L'ancien double champion du monde 2020 et 2021 a déjà levé les bras à six reprises sur la Grande Boucle, mais sa dernière victoire remonte à cinq ans. Depuis, le puncheur français a connu encore quelques hauts mais surtout des bas et le bilan de son année 2026 est jusque-là particulièrement mauvais.
"Mon début de saison n'a pas été bon. Je ne performais pas du tout, j'ai du stopper les Ardennaises pour faire un vrai break, repartir de zéro ou presque pour reconstruire ma forme pour le Tour", a admis le coureur de l'équipe suisse Tudor ce mercredi lors d'une visioconférence à trois jours du départ à Barcelone.
"Depuis, je me sens beaucoup mieux", assure "Alaf" qui va participer à son huitième Tour de France – "ça fait beaucoup de kilomètres et beaucoup d'émotions".
Le Français se dit conscient du "temps qui passe" et d'avoir reculé dans la hiérarchie.
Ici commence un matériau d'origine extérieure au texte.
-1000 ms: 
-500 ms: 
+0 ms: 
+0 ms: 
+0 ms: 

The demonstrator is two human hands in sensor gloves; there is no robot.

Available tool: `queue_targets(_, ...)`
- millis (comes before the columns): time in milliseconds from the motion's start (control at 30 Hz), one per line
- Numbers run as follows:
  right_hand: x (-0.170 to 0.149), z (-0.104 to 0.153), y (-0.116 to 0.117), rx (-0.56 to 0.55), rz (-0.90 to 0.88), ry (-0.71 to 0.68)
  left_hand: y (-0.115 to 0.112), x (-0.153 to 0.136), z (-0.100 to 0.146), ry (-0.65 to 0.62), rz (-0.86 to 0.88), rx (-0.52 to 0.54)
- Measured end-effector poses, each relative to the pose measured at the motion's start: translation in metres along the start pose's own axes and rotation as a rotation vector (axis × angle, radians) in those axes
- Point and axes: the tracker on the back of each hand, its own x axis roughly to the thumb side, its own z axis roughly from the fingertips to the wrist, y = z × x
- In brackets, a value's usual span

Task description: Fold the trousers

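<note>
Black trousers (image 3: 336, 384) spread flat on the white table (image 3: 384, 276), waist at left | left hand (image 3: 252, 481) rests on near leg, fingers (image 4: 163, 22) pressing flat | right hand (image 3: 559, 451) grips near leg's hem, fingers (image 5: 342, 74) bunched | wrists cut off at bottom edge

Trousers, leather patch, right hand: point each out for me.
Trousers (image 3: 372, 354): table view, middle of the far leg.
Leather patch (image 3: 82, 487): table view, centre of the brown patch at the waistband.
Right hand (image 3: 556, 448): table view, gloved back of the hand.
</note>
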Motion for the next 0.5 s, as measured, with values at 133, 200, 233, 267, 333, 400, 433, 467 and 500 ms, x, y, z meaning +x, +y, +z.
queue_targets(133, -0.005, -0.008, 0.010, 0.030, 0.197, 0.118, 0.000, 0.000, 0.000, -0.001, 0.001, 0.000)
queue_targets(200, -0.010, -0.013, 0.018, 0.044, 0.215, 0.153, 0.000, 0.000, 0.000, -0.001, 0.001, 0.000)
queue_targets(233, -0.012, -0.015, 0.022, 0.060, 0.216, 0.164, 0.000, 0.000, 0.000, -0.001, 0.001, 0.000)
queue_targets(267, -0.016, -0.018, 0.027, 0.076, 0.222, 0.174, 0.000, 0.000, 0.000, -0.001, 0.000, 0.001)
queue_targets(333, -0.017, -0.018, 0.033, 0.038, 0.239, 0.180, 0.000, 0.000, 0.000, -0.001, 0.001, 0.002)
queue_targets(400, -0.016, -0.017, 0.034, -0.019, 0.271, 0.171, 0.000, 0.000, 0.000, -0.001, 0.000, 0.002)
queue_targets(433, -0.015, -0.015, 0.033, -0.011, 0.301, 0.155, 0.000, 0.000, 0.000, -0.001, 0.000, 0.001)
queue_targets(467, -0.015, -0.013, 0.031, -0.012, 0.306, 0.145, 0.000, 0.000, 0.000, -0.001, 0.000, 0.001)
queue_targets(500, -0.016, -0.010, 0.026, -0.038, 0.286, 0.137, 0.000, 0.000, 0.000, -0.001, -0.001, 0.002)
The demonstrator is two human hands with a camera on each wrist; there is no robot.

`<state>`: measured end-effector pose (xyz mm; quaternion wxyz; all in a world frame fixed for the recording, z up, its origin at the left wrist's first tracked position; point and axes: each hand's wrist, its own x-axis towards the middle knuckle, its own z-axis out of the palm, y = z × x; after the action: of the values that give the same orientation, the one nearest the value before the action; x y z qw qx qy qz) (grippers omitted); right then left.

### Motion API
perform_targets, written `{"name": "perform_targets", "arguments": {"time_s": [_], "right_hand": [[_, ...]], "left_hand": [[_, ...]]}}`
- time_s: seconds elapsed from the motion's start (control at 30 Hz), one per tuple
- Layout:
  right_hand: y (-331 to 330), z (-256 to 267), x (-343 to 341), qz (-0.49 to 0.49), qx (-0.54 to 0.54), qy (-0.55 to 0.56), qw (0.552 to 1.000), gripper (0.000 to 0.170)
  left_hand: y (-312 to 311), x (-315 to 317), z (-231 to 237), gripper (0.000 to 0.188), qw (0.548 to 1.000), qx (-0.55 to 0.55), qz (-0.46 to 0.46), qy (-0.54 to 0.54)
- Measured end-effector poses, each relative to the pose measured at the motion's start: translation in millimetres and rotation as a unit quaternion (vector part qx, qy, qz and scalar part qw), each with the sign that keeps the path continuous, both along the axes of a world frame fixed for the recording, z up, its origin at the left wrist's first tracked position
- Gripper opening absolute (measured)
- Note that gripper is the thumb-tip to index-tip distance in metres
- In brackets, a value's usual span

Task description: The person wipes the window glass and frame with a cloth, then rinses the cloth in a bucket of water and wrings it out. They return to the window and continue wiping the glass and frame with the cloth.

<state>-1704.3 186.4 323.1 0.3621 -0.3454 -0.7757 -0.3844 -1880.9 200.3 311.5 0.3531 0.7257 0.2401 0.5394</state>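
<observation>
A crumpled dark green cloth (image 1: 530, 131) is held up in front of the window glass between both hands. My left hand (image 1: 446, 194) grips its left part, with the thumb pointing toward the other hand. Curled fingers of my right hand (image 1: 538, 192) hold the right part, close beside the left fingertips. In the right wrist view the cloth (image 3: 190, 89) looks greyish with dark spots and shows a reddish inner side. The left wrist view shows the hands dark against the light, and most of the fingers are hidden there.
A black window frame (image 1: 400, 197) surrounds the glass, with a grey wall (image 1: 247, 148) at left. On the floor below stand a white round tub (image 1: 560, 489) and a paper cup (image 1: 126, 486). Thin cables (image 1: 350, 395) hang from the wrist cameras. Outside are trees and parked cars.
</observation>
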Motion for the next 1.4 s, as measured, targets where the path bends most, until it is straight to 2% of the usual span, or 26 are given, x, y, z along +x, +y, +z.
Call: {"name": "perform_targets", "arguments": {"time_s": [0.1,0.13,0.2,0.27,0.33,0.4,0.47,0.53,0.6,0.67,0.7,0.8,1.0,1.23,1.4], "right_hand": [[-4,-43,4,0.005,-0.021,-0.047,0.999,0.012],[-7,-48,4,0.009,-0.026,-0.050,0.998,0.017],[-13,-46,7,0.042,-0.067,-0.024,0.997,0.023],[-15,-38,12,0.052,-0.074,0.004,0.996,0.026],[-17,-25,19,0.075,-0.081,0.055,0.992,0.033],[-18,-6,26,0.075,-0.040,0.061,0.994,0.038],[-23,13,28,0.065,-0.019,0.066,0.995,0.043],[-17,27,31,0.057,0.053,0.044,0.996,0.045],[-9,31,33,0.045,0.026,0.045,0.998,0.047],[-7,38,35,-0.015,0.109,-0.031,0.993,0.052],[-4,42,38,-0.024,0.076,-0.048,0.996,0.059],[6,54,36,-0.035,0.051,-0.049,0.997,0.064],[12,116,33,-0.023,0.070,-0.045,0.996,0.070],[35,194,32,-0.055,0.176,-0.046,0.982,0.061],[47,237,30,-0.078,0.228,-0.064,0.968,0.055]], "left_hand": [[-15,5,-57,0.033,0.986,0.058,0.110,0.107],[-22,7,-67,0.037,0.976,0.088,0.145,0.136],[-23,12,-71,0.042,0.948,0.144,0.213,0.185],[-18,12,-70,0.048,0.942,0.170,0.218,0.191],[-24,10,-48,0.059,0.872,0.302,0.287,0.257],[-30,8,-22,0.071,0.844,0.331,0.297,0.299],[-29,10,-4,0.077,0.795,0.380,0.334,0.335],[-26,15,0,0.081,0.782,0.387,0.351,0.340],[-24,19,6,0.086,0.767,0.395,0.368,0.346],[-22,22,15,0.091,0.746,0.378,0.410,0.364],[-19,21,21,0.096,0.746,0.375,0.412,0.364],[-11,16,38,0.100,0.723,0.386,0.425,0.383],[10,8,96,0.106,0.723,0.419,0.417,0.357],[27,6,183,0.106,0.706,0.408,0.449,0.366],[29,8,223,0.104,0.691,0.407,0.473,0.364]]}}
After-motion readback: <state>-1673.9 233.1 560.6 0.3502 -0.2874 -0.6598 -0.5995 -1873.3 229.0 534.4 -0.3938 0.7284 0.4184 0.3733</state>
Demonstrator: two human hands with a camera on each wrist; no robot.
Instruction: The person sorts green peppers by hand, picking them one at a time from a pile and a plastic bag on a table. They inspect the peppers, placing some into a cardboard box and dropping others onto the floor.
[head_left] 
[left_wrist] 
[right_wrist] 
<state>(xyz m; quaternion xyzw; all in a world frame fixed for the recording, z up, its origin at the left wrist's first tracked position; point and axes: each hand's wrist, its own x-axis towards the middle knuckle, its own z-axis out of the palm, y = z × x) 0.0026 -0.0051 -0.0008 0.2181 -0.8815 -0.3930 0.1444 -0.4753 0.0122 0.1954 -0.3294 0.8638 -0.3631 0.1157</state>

"C'est vrai, c'est une réalité. L'écart se creuse avec la jeune génération et j'ai une moins bonne récupération que les jeunes qui arrivent. Mais je suis toujours passionné par ce que je fais, de me dépasser et essayer d'être meilleur. Ça me donne encore envie de continuer, je profite de mes dernières courses, de mes dernières saisons en tant que cycliste professionnel", a-t-il dit.
"Je ne veux pas avoir de regrets à la fin de ma carrière, je suis très content de ce que j'ai accompli jusqu'à maintenant, mais je sais aussi que j'ai encore la motivation de faire des belles choses et sur ce Tour de France encore plus."
Il "rêve toujours" d'une victoire d'étape qui "aurait beaucoup, beaucoup de valeur pour moi".
"Ça ferait écho à beaucoup de résilience de ma part parce que j'ai connu vraiment des grands moments dans ma carrière, mais aussi beaucoup de moments difficiles à l'image de ces dernières années."